The Federal Reserve eventually stepped in to stabilize interest rates. But if the future brings more money-market volatility, it could further complicate the move away from Libor. Officials have their hands full already with the roughly $200 trillion of financial contracts tied to the benchmark, including adjustable-rate mortgages, floating-rate bonds, and preferred shares.

One place where the changeover is particularly consequential is the $1.2 trillion market for leveraged loans, sometimes known as bank loans. Interest rates on loans adjust regularly (usually every three months), so they have declined as the Fed has lowered borrowing costs. The Invesco Senior Loan[3] exchange-traded fund is up 3.6% so far this year, lagging far behind the 17% year-to-date gain in the S&P 500[4].

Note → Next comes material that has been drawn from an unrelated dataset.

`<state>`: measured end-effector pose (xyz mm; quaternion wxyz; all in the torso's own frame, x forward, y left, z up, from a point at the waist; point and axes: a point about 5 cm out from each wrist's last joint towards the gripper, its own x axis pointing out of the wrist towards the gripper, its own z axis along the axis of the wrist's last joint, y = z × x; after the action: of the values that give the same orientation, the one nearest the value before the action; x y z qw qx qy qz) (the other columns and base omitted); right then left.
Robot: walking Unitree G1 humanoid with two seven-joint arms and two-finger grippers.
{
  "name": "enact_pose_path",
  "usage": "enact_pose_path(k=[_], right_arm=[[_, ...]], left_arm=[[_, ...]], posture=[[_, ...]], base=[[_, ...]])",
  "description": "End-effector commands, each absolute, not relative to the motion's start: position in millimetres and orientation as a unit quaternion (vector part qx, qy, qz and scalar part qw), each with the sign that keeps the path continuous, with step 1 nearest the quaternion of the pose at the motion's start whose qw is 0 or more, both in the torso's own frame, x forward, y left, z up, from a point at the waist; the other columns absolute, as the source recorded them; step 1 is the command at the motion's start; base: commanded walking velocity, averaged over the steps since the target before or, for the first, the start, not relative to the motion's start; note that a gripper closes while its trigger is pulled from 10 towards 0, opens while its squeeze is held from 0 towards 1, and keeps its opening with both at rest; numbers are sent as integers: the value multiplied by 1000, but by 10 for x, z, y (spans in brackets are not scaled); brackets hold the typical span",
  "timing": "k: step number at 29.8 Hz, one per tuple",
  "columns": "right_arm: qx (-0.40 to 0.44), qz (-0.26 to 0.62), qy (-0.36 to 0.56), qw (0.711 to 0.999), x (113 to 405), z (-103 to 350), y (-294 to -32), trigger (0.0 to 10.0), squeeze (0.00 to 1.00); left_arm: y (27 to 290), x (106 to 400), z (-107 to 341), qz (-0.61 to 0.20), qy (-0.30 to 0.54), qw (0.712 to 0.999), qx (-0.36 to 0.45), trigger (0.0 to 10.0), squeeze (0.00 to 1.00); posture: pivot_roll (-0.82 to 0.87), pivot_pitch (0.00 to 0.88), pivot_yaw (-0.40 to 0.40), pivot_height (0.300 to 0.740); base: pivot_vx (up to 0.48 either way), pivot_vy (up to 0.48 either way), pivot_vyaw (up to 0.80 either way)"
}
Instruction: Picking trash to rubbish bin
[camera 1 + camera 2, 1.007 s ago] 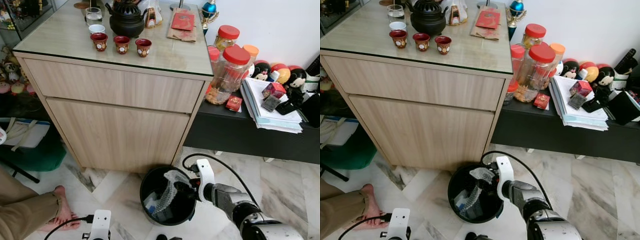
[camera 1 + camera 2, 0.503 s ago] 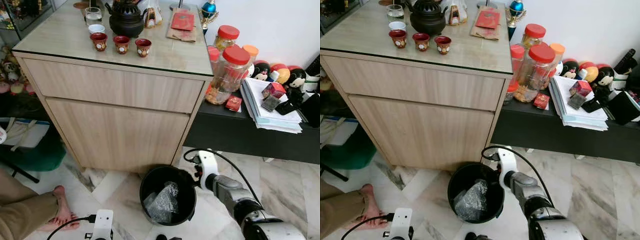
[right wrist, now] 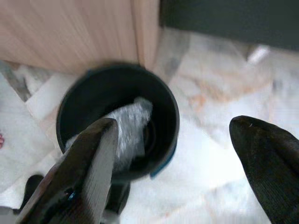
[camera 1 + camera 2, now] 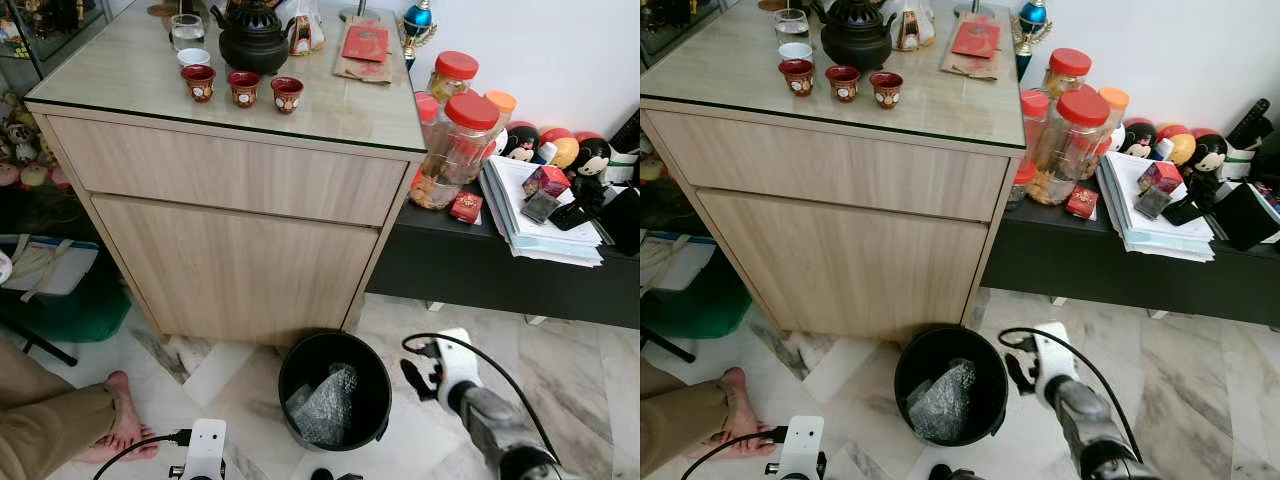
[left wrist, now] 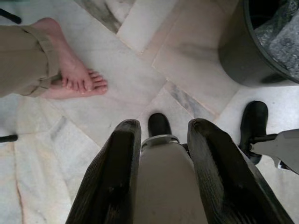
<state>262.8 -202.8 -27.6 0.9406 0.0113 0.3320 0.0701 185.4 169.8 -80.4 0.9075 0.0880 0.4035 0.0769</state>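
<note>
Right claw (image 3: 173, 168): fingers spread wide apart, nothing held between them; seen in the head views to the right of the bin, low over the floor.
Left claw (image 5: 161, 172): fingers apart and empty, hanging idle over the marble floor (image 5: 140, 74), with a person's bare foot (image 5: 74, 77) ahead of it.
Trash (image 4: 325, 405): a crumpled clear plastic wrap, lying inside the bin, ahead of the right claw and below its fingertips.
Bin (image 4: 300, 360): black, round, upright on the floor, set against the foot of the wooden cabinet (image 4: 240, 250), just to the left of the right claw.
Step in hand: judged to be the withdrawal after the drop, as the wrap is in the bin and the claw is empty.
Method advised: the claw is to be lifted up and away to the right, clear of the rim, so that the bin is not knocked or dragged; the cable (image 4: 480, 355) looped at the wrist is to be kept off the rim.
Long axis of trash: the wrap leans on the inner wall, its long axis tilted, running from the bin floor up toward the rim.
Pointing: upper end toward the cabinet side; finer detail cannot be told.
Progress: this item judged deposited.
</note>
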Motion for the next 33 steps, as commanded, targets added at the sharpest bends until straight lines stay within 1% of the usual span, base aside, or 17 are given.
enact_pose_path(k=[1,3,4,6,8,12,14,22,27,30,33], right_arm=[[38,33,335,941,2546,-320,-2141,10000,0],[45,26,333,942,2542,-319,-2154,10000,0],[64,10,322,944,2574,-291,-2173,10000,0],[72,10,311,948,2618,-256,-2159,10000,0],[62,24,300,952,2678,-214,-2107,10000,0],[48,24,303,951,2689,-215,-2083,10000,0],[22,13,332,943,2555,-328,-2107,10000,0],[39,-10,385,922,2203,-567,-2159,10000,0],[61,-27,385,920,2134,-610,-2145,10000,0],[52,-25,391,919,2115,-628,-2121,10000,0],[50,-29,400,915,2092,-648,-2113,10000,0]], left_arm=[[1692,1674,-890,81,428,895,98,10000,0],[1698,1675,-888,82,427,895,101,10000,0],[1730,1681,-880,89,423,895,107,10000,0],[1760,1697,-866,96,416,898,111,10000,0],[1783,1738,-839,101,404,902,114,10000,0],[1777,1777,-820,99,397,905,116,10000,0],[1758,1860,-777,103,382,911,115,10000,0],[1713,1870,-773,88,377,914,122,10000,0],[1713,1873,-764,80,367,917,136,10000,0],[1701,1850,-777,65,370,915,150,10000,0],[1649,1900,-744,48,350,922,159,10000,0]], posture=[[92,155,-192,740],[92,155,-192,740],[93,158,-184,740],[87,154,-181,740],[81,152,-178,740],[90,145,-176,740],[95,135,-176,740],[98,127,-166,740],[101,125,-159,740],[100,117,-151,740],[102,118,-149,740]], base=[[0,0,0],[0,0,0],[0,0,0],[0,0,0],[0,0,0],[0,0,0],[0,0,0],[0,0,0],[0,0,0],[0,0,0],[0,0,0]])
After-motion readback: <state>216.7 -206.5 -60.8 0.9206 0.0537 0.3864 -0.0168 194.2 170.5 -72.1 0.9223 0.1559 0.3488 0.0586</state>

The problem for regulators is that bank loans are usually set at a spread over Libor—3 percentage points higher, for example.

That raises questions about the potential for trouble in the loan market. To understand why, it helps to understand what Libor is, why regulators want to retire it, and what they want to use instead.

Libor is the rate that global banks pay to borrow cash from one another overseas. The banks don’t put up any...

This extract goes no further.